Затем, входя во двор, вы убеждаетесь, что изнутри дворец имеет такую же страшную броню, как и снаружи. Здесь все было предусмотрено для противостояния тем, кто ворвался бы в ворота. Со всех сторон над внутренним двором возвышаются башни с угрожающими бойницами; штурмующие, проникшие во двор и уже считавшие себя победителями, вынуждены были вновь начинать осаду; затем, если эта вторая осада завершалась с тем же успехом, что и первая, оставалась стоявшая в отдалении последняя башня, мрачная и гигантская, которую избрал как свое последнее прибежище осажденный и преследуемый папа.

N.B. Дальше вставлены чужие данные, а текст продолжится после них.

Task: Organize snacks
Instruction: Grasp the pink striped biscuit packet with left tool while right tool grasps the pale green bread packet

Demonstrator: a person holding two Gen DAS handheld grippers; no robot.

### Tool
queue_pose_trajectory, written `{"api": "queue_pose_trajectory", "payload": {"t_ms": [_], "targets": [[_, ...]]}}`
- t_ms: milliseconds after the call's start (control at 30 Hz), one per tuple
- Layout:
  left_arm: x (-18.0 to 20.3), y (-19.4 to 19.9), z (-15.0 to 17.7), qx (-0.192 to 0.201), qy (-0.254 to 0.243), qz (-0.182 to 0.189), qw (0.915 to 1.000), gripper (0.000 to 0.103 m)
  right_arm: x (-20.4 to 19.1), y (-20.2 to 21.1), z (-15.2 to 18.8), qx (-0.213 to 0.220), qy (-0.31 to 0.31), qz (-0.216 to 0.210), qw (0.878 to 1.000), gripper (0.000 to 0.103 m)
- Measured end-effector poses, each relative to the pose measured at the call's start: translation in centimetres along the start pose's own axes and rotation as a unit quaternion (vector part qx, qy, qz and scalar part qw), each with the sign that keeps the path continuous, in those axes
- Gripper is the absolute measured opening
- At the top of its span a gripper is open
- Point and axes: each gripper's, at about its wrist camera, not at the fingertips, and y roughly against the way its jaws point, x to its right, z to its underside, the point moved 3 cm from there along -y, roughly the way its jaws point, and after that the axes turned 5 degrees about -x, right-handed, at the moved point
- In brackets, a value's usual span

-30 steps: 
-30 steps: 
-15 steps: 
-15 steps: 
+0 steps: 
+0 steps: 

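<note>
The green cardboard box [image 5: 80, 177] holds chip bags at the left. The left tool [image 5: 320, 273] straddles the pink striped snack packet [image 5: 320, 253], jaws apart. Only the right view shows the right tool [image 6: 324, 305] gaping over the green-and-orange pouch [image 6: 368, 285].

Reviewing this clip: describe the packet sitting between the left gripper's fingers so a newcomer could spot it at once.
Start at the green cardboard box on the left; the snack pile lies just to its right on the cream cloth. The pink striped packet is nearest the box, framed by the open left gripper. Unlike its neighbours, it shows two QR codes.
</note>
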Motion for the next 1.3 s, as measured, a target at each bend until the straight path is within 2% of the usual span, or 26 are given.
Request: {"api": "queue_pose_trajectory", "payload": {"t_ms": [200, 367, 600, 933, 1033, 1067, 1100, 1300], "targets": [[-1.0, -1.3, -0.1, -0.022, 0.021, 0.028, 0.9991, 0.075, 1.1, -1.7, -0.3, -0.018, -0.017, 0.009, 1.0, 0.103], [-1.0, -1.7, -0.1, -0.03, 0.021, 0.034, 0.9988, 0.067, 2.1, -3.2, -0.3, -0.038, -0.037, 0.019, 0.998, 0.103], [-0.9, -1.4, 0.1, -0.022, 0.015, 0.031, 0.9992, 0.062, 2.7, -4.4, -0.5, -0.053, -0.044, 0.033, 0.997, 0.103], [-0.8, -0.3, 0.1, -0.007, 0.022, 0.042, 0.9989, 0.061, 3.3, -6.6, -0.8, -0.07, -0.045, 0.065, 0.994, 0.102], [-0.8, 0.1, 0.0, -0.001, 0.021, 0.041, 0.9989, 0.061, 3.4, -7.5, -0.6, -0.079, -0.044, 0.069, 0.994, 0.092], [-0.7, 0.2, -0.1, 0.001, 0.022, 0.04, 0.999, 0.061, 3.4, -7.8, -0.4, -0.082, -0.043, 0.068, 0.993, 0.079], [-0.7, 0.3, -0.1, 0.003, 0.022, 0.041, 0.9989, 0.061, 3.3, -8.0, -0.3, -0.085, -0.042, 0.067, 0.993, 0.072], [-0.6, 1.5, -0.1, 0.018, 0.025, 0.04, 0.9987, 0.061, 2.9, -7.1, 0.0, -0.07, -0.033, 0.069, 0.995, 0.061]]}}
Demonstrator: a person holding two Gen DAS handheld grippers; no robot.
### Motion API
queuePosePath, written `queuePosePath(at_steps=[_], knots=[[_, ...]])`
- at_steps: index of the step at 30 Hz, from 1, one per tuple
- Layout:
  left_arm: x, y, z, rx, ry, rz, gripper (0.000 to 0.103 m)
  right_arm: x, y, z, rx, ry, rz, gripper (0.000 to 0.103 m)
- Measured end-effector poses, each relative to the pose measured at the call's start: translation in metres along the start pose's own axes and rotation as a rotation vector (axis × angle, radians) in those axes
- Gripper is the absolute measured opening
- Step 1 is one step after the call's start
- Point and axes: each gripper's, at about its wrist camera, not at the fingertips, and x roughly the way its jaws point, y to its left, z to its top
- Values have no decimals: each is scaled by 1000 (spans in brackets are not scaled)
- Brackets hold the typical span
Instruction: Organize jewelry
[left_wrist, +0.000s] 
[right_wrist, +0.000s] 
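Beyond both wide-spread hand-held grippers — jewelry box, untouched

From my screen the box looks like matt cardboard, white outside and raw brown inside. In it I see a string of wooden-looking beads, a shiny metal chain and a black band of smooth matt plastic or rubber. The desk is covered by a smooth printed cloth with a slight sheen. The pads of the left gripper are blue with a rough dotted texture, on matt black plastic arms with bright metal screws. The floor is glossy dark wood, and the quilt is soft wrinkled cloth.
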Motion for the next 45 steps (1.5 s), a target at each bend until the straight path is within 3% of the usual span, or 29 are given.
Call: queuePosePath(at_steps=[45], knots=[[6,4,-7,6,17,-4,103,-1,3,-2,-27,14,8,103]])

Ворвавшись и в эту башню, нападавшие поднимались по лестнице, которая вела в папские покои, но она внезапно упиралась в стену; и, пока последние защитники дворца громили штурмующих на верхней лестничной площадке, понтифик спускался в подземелье, железные двери которого распахивались перед ним и снова закрывались; оттуда вел потайной ход к Роне, где беглеца поджидала лодка, стрелой уносившая его.
Несмотря на явное несоответствие между цитаделью и размещенным в ней нынешним гарнизоном, нельзя устоять перед поэтичностью этого исторического обиталища. Побродив всего лишь час по его коридорам, по его куртинам, посетив его темницы, побывав в его камерах пыток, ты начинаешь ощущать, как при виде всего этого, возведенного с таким воодушевлением, чтобы мстить и оставаться безнаказанным, тебя охватывают инстинктивные страсти, какие современная цивилизация если и не полностью погасила, то, во всяком случае, в значительной степени подавила в наших душах. Вполне понятно, что в эпоху, которая не сулила надежды тем, кто ненавидел слабо, и не карала тех, кто ненавидел сильно, все было железным — от скипетра до креста, и от креста до кинжала.